» Problem details
Please write out every line of the material exactly.

►

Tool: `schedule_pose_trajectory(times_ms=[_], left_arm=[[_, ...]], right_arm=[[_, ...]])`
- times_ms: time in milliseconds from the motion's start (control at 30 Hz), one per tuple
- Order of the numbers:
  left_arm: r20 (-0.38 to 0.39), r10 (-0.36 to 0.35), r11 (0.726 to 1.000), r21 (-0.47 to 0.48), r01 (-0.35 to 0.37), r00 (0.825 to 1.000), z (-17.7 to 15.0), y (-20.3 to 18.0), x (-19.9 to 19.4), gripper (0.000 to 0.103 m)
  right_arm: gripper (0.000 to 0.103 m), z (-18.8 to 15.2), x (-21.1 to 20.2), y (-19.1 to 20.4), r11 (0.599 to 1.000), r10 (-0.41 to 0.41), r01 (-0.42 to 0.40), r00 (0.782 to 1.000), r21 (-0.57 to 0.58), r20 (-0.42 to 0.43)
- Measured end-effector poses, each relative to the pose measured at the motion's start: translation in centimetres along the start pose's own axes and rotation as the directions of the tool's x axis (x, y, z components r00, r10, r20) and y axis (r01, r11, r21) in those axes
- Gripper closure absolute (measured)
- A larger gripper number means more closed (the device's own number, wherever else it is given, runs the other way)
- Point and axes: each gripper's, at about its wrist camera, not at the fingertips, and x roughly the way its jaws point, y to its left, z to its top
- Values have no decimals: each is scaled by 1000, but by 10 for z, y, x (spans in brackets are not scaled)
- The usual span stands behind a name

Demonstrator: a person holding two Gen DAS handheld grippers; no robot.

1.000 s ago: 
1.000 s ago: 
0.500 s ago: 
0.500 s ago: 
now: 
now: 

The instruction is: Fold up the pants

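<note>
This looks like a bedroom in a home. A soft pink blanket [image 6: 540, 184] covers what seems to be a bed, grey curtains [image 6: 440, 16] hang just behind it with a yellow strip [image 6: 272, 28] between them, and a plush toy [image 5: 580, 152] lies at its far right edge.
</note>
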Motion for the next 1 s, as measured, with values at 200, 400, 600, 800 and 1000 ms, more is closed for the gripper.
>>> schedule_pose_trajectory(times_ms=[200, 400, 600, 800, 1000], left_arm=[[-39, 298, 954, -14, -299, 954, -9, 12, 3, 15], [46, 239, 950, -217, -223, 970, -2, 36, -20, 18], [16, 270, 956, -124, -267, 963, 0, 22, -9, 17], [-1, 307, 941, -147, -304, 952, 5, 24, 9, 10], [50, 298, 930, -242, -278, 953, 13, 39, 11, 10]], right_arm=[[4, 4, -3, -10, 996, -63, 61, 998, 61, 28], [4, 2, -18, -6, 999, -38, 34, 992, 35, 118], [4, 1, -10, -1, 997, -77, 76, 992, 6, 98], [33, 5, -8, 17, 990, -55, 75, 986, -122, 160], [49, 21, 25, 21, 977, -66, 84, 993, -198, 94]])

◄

» Answer to the problem
Tool: `schedule_pose_trajectory(times_ms=[_], left_arm=[[_, ...]], right_arm=[[_, ...]])`
- times_ms: time in milliseconds from the motion's start (control at 30 Hz), one per tuple
- Order of the numbers:
  left_arm: r20 (-0.38 to 0.39), r10 (-0.36 to 0.35), r11 (0.726 to 1.000), r21 (-0.47 to 0.48), r01 (-0.35 to 0.37), r00 (0.825 to 1.000), z (-17.7 to 15.0), y (-20.3 to 18.0), x (-19.9 to 19.4), gripper (0.000 to 0.103 m)
  right_arm: gripper (0.000 to 0.103 m), z (-18.8 to 15.2), x (-21.1 to 20.2), y (-19.1 to 20.4), r11 (0.599 to 1.000), r10 (-0.41 to 0.41), r01 (-0.42 to 0.40), r00 (0.782 to 1.000), r21 (-0.57 to 0.58), r20 (-0.42 to 0.43)
- Measured end-effector poses, each relative to the pose measured at the motion's start: translation in centimetres along the start pose's own axes and rotation as the directions of the tool's x axis (x, y, z components r00, r10, r20) and y axis (r01, r11, r21) in those axes
- Gripper closure absolute (measured)
- A larger gripper number means more closed (the device's own number, wherever else it is given, runs the other way)
- Point and axes: each gripper's, at about its wrist camera, not at the fingertips, and x roughly the way its jaws point, y to its left, z to its top
- Values have no decimals: each is scaled by 1000, but by 10 for z, y, x (spans in brackets are not scaled)
- The usual span stands behind a name

Demonstrator: a person holding two Gen DAS handheld grippers; no robot.

1.000 s ago: 
1.000 s ago: 
0.500 s ago: 
0.500 s ago: 
now: 
now: 

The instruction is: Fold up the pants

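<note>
This looks like a bedroom in a home. A soft pink blanket [image 6: 540, 184] covers what seems to be a bed, grey curtains [image 6: 440, 16] hang just behind it with a yellow strip [image 6: 272, 28] between them, and a plush toy [image 5: 580, 152] lies at its far right edge.
</note>
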Motion for the next 1 s, as measured, with values at 200, 400, 600, 800 and 1000 ms, more is closed for the gripper.
>>> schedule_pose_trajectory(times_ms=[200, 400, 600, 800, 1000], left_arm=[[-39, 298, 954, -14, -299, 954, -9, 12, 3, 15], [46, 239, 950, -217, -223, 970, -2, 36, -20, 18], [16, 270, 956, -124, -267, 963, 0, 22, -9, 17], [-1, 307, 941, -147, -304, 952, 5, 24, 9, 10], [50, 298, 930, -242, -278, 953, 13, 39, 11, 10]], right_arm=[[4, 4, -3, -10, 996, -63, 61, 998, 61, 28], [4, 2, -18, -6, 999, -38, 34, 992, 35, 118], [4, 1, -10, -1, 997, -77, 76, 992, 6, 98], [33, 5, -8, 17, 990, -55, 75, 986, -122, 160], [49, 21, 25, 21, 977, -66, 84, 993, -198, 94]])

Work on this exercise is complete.